» **REQUIRED WORK**:
Everything from the line holding "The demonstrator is" through the last line of the data, and nothing else, should be retyped exactly, with no pictures.

* * * * * * * * *

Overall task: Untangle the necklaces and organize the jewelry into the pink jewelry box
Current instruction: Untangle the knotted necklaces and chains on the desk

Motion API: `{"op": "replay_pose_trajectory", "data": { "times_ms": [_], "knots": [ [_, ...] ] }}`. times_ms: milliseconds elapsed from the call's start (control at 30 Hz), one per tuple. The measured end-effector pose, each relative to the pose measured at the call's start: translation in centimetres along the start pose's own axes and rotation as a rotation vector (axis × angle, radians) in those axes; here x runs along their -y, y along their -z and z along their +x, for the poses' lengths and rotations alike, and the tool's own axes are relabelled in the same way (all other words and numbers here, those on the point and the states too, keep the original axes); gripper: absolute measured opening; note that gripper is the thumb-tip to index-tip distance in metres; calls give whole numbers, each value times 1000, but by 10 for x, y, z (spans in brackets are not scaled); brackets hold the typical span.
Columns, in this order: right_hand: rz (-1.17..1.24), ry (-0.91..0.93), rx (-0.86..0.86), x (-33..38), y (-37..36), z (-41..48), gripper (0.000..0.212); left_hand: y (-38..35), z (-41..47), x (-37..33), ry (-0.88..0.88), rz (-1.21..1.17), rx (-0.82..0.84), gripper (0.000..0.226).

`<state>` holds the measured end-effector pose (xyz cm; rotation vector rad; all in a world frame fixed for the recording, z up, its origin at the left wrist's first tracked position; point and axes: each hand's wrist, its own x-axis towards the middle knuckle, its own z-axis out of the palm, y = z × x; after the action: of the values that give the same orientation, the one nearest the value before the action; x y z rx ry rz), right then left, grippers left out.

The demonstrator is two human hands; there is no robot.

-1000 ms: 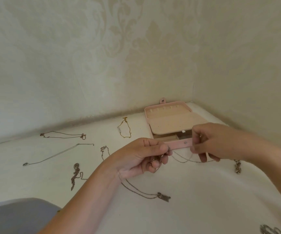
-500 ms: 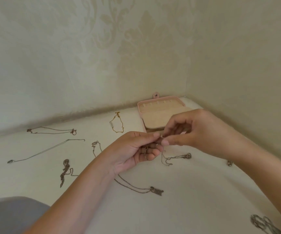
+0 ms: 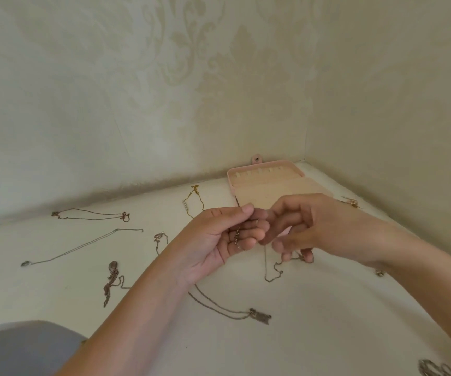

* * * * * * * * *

» **COMPLETED TASK**:
The demonstrator is two human hands; there is no robot.

-1000 ms: 
-500 ms: 
+0 ms: 

The response to the exercise is complete.